=== Section Start ===
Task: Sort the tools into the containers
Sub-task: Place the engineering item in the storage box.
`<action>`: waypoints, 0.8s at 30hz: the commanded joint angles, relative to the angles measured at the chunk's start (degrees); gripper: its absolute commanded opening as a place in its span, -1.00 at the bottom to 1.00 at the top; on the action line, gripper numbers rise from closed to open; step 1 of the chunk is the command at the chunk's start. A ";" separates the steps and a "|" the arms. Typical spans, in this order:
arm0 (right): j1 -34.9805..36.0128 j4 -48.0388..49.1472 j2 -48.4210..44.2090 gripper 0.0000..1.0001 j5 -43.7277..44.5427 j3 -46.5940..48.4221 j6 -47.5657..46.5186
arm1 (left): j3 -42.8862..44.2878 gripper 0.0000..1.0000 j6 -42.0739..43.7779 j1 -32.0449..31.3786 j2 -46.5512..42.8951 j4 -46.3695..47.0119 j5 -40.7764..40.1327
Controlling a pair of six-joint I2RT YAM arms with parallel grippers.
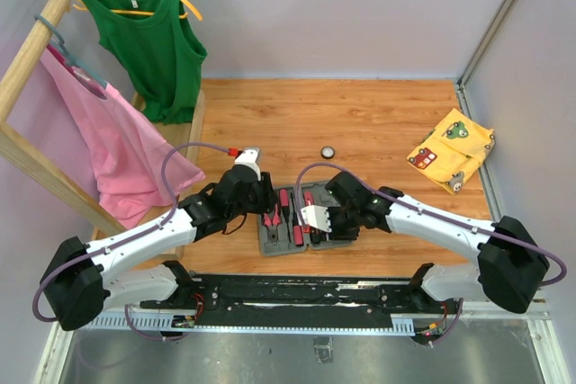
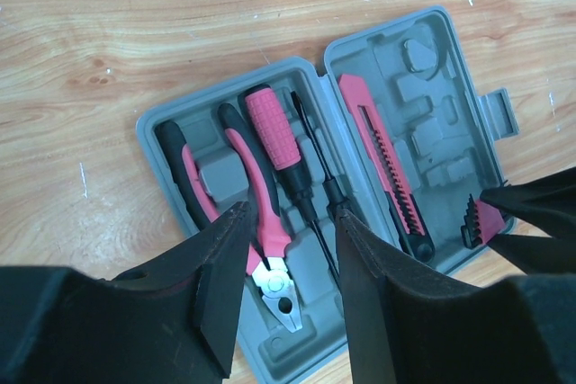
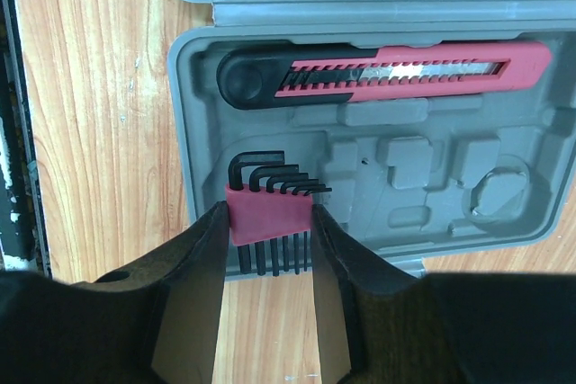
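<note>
The grey tool case (image 2: pixel 171 123) lies open on the wooden table, also seen from above (image 1: pixel 281 247). Its one half holds pliers (image 2: pixel 261 213), a pink-handled screwdriver (image 2: pixel 274 132) and a slim screwdriver (image 2: pixel 310 146). The other half holds a pink cutter (image 2: pixel 382 164), also in the right wrist view (image 3: pixel 387 74). My left gripper (image 2: pixel 291 213) is open, hovering above the pliers' head. My right gripper (image 3: pixel 268 215) is shut on a pink-holdered hex key set (image 3: pixel 268 209), held over the case's corner (image 3: pixel 193 51). A round black-white disc (image 1: pixel 328 152) lies on the table beyond the case.
A yellow patterned cloth (image 1: pixel 452 150) lies at the far right. A wooden rack (image 1: pixel 36 42) with a green top (image 1: pixel 153 42) and a pink garment (image 1: pixel 117 146) stands at the left. A black rail (image 1: pixel 297 290) runs along the near edge.
</note>
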 commanded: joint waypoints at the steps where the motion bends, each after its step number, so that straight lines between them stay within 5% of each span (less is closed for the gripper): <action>1: 0.61 -1.48 1.76 -0.40 -1.06 1.73 -1.83 | -0.10 -0.06 -1.13 0.24 -1.05 0.45 -0.35; 24: 0.64 -0.13 10.45 -0.26 1.28 3.26 -1.69 | -1.07 -0.06 -0.58 0.23 -1.05 0.64 -0.63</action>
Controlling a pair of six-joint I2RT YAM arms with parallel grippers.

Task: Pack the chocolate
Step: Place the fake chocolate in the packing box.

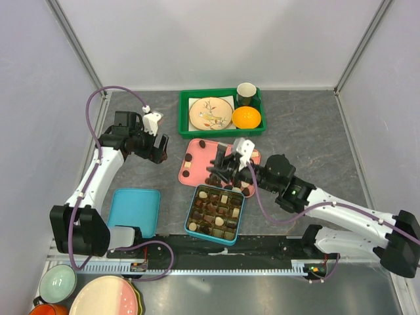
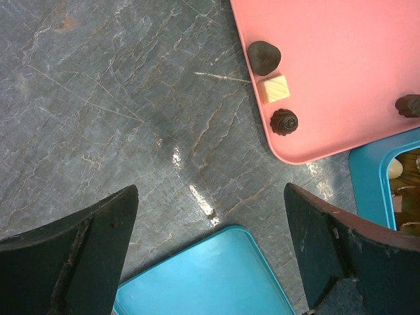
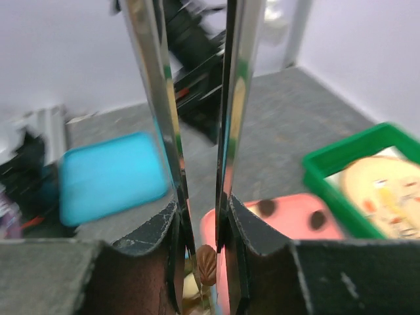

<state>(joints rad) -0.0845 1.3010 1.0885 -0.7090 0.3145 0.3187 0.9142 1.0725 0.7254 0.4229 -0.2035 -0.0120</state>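
The chocolate pieces (image 2: 273,88) are small, light and rigid, but easily scuffed or cracked and smooth enough to slip, so each probably wants a gentle pinch across its sides, low down. Several lie loose on the pink tray (image 1: 197,165). Many more sit in the blue box (image 1: 240,216) just in front of it. One ridged brown piece (image 3: 207,262) shows in the narrow gap between the blades of the metal tongs (image 3: 164,131), which the right gripper (image 3: 203,223) squeezes over the tray; whether that piece is pinched cannot be told. The left gripper (image 2: 210,190) hangs spread wide over the table (image 2: 98,98) beside the tray's corner, with three pieces near and none between its fingers
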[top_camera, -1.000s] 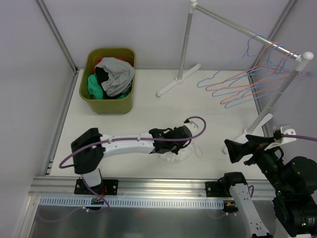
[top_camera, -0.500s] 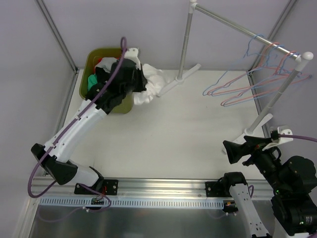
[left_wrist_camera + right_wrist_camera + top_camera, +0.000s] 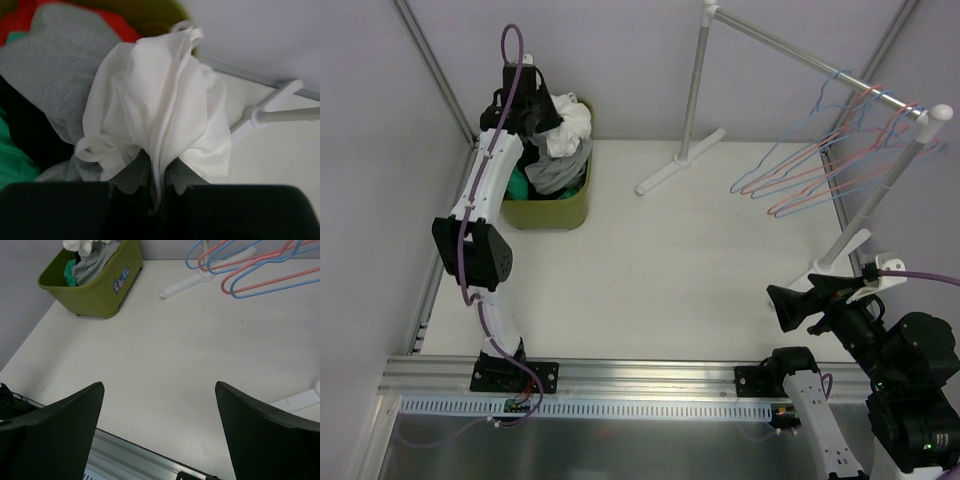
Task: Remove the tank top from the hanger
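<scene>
Top external: left gripper [image 3: 533,100] hangs over the bin [image 3: 558,212] at the far-left corner, close to the wall [image 3: 380,120]; left wrist: jaws clamped on the white tank top [image 3: 160,100], which may drape over the rim [image 3: 150,12] if dropped off-centre; right wrist: right gripper [image 3: 157,387] wide open, empty, table [image 3: 175,340] room ahead.

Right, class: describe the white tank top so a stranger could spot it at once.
Find the olive-green bin at the far left corner of the table. The tank top is the bunched cloth over its pile, pinched by the left end effector; it alone is white, among grey, black, green and red.
</scene>
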Available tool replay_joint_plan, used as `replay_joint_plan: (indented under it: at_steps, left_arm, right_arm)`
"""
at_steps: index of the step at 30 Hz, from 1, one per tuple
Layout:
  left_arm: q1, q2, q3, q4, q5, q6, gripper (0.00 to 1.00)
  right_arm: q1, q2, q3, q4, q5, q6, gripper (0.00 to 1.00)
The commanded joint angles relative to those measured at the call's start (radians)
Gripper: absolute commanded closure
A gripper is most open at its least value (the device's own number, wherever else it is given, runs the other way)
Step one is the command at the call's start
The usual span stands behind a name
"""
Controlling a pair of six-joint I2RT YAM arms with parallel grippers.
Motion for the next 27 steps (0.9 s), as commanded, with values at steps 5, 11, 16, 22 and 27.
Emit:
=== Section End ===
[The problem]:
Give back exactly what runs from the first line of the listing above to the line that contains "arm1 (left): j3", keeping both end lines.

[Task solution]:
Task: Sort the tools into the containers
Sub-task: Place the engineering item in the storage box.
`<action>`: waypoints, 0.8s at 30hz: the commanded joint angles, relative to the angles measured at the chunk's start (degrees); gripper: its absolute commanded opening as a place in its span, -1.00 at the bottom to 1.00 at the top; on the action line, gripper numbers rise from closed to open; step 1 of the chunk is the command at the chunk's start. A ";" separates the steps and a "|" the arms. Typical spans, in this order:
arm0 (right): j1 -34.9805..36.0128 j4 -48.0388..49.1472 j2 -48.4210..44.2090 gripper 0.0000..1.0001 j5 -43.7277..44.5427 j3 -46.5940..48.4221 j6 -47.5657..46.5186
arm1 (left): j3 -42.8862..44.2878 gripper 0.0000..1.0000 j6 -42.0739..43.7779 j1 -32.0449..31.3786 j2 -46.5512..42.8951 j4 -46.3695..47.0119 j5 -40.7764..40.1327

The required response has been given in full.